Мне прямо не терпится сказать Лидии, что сегодня его козырь – депрессивный французский философ с гусарскими усами. Какой прогресс! Мою последнюю врачиху Лидия окрестила Цыпой после того, как та предложила мне почитать «Куриный бульон для души».
– Это не тест. В моем кабинете ничего нельзя «провалить», Тесси. – Он говорит предсказуемо-терпеливым и, подозреваю, немного усталым тоном. – Один из персонажей Пруста вспоминает забытое событие из своего детства после того, как вдыхает запах намокшего в чае печенья. Ученые давно гоняются за теорией о том, что запахи способны освежать воспоминания.
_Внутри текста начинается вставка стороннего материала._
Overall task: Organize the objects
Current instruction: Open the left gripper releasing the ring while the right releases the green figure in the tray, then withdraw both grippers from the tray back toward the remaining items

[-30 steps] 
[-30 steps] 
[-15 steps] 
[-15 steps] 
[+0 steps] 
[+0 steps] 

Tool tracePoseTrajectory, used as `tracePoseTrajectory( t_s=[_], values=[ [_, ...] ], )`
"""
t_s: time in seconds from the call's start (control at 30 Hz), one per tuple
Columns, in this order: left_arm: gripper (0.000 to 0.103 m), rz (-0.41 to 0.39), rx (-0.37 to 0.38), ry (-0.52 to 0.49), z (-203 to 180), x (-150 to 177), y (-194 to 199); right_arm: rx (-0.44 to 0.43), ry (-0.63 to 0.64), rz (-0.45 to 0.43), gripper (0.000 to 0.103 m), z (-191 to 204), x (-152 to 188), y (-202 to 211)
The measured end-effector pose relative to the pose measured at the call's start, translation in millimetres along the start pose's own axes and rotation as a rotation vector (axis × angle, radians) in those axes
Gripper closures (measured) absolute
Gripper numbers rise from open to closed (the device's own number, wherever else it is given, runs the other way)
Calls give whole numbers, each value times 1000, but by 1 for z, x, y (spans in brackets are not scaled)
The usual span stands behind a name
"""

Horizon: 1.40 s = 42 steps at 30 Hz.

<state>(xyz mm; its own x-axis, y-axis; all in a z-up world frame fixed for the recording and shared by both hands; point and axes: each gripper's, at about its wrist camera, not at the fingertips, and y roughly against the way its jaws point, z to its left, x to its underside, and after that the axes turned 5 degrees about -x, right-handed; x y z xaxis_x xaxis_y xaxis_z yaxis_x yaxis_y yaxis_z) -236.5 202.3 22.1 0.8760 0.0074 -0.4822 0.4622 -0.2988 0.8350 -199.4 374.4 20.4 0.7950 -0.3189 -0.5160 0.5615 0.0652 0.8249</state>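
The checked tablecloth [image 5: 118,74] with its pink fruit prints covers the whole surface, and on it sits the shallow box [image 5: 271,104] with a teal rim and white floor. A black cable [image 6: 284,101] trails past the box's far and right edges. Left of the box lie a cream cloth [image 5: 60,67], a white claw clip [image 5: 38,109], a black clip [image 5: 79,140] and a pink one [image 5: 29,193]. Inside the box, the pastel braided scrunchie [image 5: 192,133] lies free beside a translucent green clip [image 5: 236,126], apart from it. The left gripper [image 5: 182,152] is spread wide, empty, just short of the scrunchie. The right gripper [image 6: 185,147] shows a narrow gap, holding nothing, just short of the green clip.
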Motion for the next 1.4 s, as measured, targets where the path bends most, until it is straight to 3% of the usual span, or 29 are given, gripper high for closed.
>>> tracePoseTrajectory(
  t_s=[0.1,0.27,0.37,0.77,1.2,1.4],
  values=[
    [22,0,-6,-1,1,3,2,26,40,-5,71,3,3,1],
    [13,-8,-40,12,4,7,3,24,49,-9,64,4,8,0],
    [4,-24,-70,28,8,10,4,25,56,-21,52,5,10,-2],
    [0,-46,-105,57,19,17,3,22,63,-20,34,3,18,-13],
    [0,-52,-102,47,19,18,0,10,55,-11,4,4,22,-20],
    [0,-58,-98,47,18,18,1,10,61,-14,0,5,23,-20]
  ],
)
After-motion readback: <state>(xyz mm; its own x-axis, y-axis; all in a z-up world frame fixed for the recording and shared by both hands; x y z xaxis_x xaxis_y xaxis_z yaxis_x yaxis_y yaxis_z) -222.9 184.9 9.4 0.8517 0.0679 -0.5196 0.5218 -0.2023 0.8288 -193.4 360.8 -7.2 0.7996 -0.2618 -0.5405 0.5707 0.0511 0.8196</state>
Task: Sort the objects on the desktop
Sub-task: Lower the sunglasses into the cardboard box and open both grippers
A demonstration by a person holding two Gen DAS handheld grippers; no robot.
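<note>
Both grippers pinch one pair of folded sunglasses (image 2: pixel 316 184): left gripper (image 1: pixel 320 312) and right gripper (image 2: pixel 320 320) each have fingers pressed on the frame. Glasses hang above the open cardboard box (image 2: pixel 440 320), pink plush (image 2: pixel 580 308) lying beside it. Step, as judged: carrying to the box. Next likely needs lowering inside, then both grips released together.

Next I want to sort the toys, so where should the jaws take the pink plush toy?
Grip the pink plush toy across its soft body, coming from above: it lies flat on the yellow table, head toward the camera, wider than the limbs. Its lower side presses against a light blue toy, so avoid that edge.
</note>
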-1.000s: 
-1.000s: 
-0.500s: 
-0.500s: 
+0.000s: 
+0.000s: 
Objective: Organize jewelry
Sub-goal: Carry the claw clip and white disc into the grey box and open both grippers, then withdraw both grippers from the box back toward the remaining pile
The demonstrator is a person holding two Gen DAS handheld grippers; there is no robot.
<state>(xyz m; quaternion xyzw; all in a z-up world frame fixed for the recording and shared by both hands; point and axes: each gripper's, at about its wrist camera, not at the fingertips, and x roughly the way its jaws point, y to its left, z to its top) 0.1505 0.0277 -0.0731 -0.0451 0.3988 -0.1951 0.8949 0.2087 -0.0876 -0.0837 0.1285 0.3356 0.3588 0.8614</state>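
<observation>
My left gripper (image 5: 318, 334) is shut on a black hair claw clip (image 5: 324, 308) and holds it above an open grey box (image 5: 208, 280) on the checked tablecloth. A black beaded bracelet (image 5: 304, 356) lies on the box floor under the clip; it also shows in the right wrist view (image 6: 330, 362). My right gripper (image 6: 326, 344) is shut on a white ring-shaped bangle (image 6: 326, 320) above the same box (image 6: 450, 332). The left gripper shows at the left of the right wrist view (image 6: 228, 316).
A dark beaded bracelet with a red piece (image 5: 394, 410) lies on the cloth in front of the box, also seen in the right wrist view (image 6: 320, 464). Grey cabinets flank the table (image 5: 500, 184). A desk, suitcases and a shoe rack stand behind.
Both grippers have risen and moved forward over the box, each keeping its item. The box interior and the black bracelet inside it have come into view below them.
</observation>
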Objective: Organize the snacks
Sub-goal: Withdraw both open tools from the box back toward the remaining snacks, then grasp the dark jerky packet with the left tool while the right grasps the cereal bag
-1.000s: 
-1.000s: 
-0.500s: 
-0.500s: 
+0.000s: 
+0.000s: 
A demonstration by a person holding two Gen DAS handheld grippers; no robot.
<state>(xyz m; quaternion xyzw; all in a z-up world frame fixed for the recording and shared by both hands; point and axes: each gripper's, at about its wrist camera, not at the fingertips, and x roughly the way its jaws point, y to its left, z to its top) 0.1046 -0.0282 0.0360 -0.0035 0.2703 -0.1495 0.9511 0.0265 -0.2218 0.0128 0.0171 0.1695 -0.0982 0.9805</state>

Обонятельная луковица находится рядом с той частью нашего мозга, где хранится прошлое.
– Выходит, это все-таки тест. Вы хотите, чтобы я попыталась освежить память с помощью запахов.
– Можно попробовать. Есть ли такие запахи, которые стали тебе… неприятны после случившегося?
Арахисовое масло, арахисовое масло, арахисовое масло! На прошлой неделе папа устроил нам с Бобби допрос о том, как целая банка «Джифа» попала в мусорное ведро. Бобби меня не сдал.
Мои ноги внезапно сводит судорогой.
– Тесси, что происходит?
Я не могу дышать. Подтянув колени к подбородку, затыкаю пальцами уши.
– Почему я ничего не помню? Почему я не помню?!!
Он обнимает меня и что-то говорит. Я кладу голову ему на плечо. Он слегка каменеет, потом расслабляется. Его тело – горячее, как грелка, как папа. Не знаю – и, если честно, знать не хочу, – положено ли психотерапевту так себя вести с пациентами.
Он – это тепло.
Я провожу в душе сорок пять минут, но легче не становится. Обойдя весь дом, я открываю холодильник, достаю апельсиновый сок и захлопываю дверцу. Беру со стойки телефон. Позвонить Чарли? Биллу? Джо? Нет, нет, нельзя.
Захожу на «Фейсбук». Подключаю к колонкам старый айпод Чарли и врубаю музыку на полную громкость: гулкое вибрато Келли Кларксон мягко массирует мой мозг. Привожу в порядок кухонную утварь, журналы, почту, разбросанную бумагу и блокноты дочери. Несколько раз раскладываю и складываю оставшийся отрез сатина. Словом, наполняю прямыми и четкими линиями наш дом, в котором вещи обычно беспорядочно катаются по воле бурливых волн.